(Beginning of Provided material)
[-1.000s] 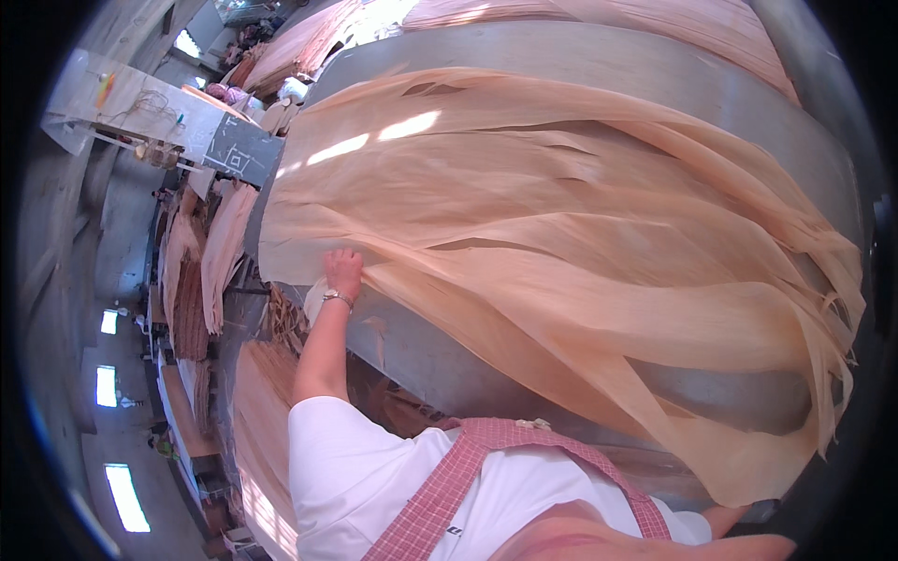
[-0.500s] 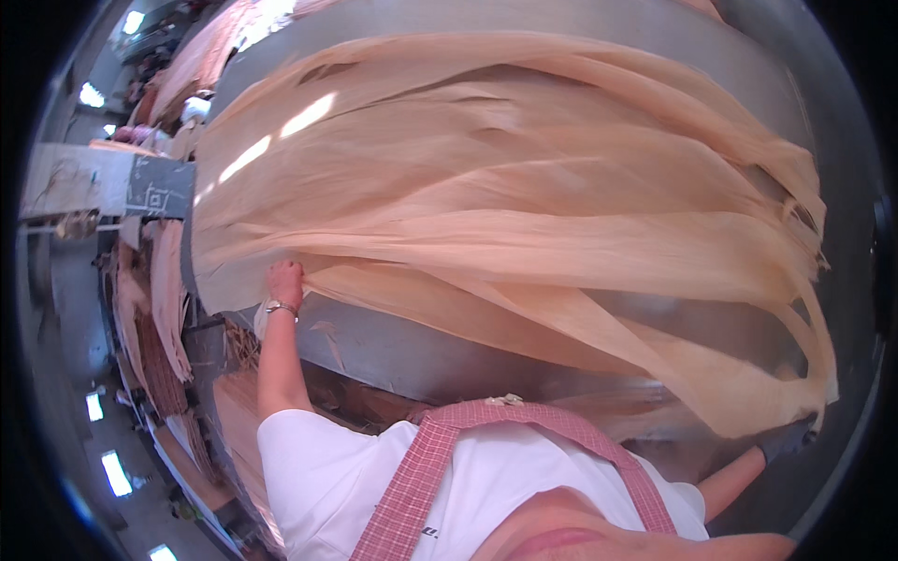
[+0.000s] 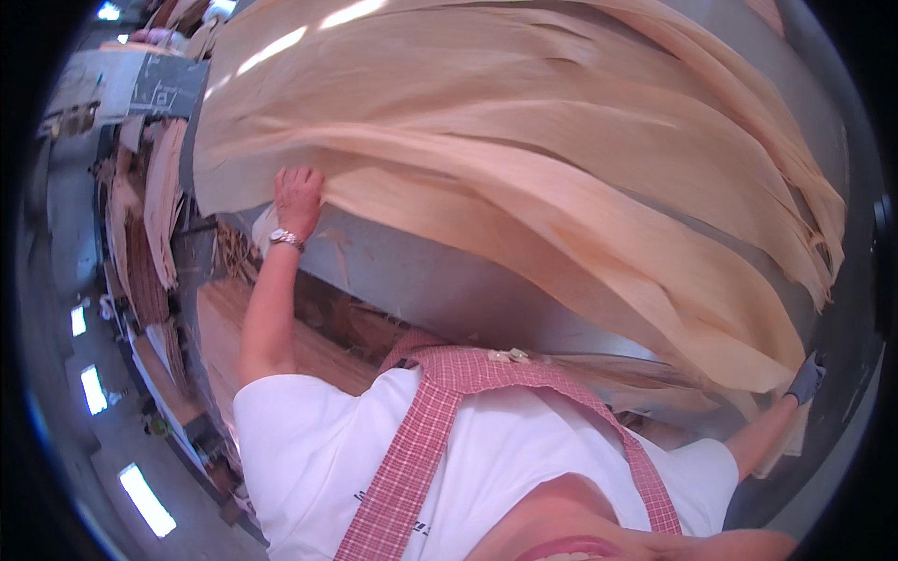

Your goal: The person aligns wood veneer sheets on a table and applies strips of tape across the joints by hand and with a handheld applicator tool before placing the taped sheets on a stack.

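Observation:
Long, thin, pale wood veneer sheets (image 3: 524,178) lie overlapping across a grey metal table (image 3: 440,280). My left hand (image 3: 297,198), a watch on its wrist, grips the near left edge of the lowest veneer sheet. My right hand (image 3: 806,377) wears a grey glove and holds the far right end of the same sheets, at the table's right edge. My white shirt and red checked apron straps (image 3: 449,421) fill the lower part of the view.
Stacks of veneer (image 3: 164,201) and wood scraps (image 3: 234,257) stand to the left below the table. A grey machine housing (image 3: 140,89) sits at the upper left. A flat pile of wood sheets (image 3: 309,346) lies in front of my body.
The veneer sheets have come nearer and now fill more of the view. My left hand keeps hold of the sheet's edge, and my right arm has reached out to its right end.

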`<state>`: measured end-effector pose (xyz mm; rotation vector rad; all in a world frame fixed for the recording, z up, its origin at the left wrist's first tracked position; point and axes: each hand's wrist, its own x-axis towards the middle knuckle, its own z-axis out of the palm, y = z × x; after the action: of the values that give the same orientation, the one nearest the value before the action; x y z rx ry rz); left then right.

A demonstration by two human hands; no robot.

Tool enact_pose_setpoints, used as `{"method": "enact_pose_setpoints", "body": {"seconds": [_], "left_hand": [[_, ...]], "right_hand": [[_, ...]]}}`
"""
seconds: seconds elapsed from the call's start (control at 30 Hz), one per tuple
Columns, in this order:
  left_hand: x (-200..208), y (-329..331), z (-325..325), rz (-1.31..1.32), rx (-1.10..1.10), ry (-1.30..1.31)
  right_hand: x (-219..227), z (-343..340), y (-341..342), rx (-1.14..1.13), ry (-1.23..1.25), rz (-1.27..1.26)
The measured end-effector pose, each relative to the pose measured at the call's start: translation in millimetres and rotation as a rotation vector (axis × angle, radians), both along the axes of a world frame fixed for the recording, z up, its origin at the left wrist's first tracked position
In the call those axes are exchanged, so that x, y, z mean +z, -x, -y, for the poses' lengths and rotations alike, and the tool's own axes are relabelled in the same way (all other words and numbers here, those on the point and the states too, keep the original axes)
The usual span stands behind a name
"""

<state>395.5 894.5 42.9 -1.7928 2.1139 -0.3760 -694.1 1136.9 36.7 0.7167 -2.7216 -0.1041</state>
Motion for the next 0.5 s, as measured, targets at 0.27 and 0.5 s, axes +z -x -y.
{"method": "enact_pose_setpoints", "body": {"seconds": [0.27,0.5], "left_hand": [[-123,-255,-122,-1.042,1.253,0.552],[-224,-411,-128,-2.401,1.593,0.512]], "right_hand": [[89,174,-369,1.064,0.337,0.196],[43,234,-922,1.630,0.105,0.704]]}}
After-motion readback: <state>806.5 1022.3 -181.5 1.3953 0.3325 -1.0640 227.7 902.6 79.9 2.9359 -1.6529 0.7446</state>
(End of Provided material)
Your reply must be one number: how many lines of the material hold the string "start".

Response to this exercise:
2